AI energy demands
Advances in AI have come at the cost of massive energy to operate circuits that perform calculations in Neural Networks. Further advances that will lead to profitable applications and widespread adaptation are threatened by the tremendous electricity demands to both train and deploy AI. The burden AI will put on the power grid, environmental damage and climate concerns will likely cause governments to regulate the electricity AI can be permitted to utilize. Many battery power AI applications are not feasible due to the AI circuits' power requirements.

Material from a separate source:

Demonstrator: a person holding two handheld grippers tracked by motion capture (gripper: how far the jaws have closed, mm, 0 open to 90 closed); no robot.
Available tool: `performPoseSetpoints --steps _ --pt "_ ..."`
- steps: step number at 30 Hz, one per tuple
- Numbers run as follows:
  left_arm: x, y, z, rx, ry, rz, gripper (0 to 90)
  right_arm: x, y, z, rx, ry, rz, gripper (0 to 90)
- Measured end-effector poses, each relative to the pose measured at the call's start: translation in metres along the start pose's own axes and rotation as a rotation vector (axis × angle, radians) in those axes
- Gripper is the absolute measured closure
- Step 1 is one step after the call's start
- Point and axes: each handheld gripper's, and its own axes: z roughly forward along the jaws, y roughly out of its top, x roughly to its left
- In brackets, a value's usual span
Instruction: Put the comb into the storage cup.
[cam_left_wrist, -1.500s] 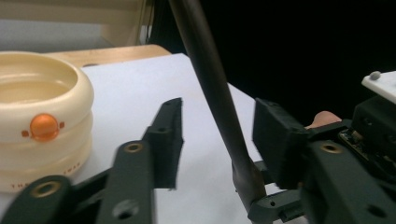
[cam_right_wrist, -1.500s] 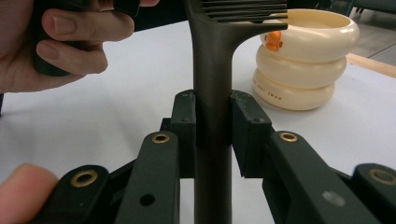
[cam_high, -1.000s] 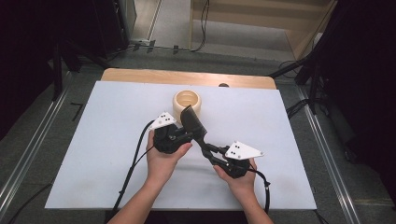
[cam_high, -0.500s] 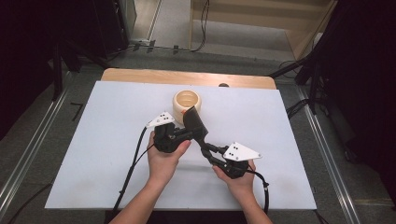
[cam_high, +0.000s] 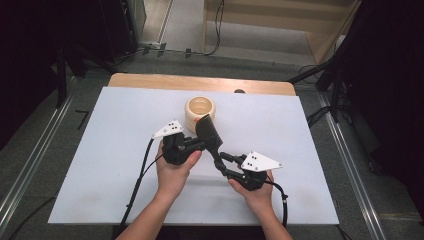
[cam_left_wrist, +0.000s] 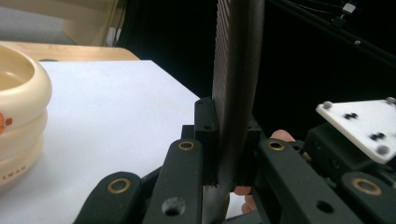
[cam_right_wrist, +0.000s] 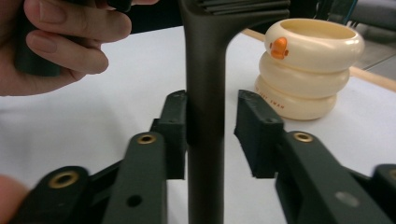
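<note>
A black slotted spatula (cam_high: 207, 131) is held above the white table, its blade up near a cream ringed cup (cam_high: 200, 107) with an orange duck bill. My left gripper (cam_high: 202, 144) is shut on the blade (cam_left_wrist: 236, 70), and both pads press its edge. My right gripper (cam_high: 222, 162) straddles the handle (cam_right_wrist: 205, 116). Its jaws have just been opening: the left pad lies against the handle and the right pad (cam_right_wrist: 254, 133) stands off it with a gap.
The cup (cam_right_wrist: 308, 70) stands on the white sheet (cam_high: 100, 150) just behind the blade. A wooden strip (cam_high: 150, 80) runs along the table's far edge. Cables trail from both grippers toward the front. The other hand (cam_right_wrist: 70, 37) is close above the handle.
Hands, spatula and cup stand where they were; no shift shows in the high view.
</note>
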Motion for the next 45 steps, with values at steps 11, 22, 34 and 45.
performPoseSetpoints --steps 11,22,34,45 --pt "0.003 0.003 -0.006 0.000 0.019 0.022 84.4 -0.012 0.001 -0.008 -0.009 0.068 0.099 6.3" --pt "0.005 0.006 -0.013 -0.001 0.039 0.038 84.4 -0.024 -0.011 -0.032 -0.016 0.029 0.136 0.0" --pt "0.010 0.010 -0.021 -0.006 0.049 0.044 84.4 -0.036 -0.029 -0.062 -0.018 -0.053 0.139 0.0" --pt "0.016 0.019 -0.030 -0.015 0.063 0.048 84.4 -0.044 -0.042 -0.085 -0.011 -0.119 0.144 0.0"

Energy efficiency in the brain
Nature solves the signal processing energy problem with non-linear, high dynamic range compression of sensory signals that feed into the neural networks of the brain. Neuron signaling values are processed as a logarithmic type response to stimuli. This non-linear signal processing enables the brain to operate with power usage many orders of magnitude less than currently available electronics hardware. This signal processing method enables the brain to process the wide range of sensory input intensities and types.
Energy efficient solutions
NeuralBrew is currently developing innovative chip design, programmable logic, circuit board and software to solve the AI energy problem. We plan to deliver innovative products to the market that will be exponentially more energy efficient than currently available hardware. Our solutions will make possible intensive Machine Learning that will produce profitable and wide spread adaptation of AI.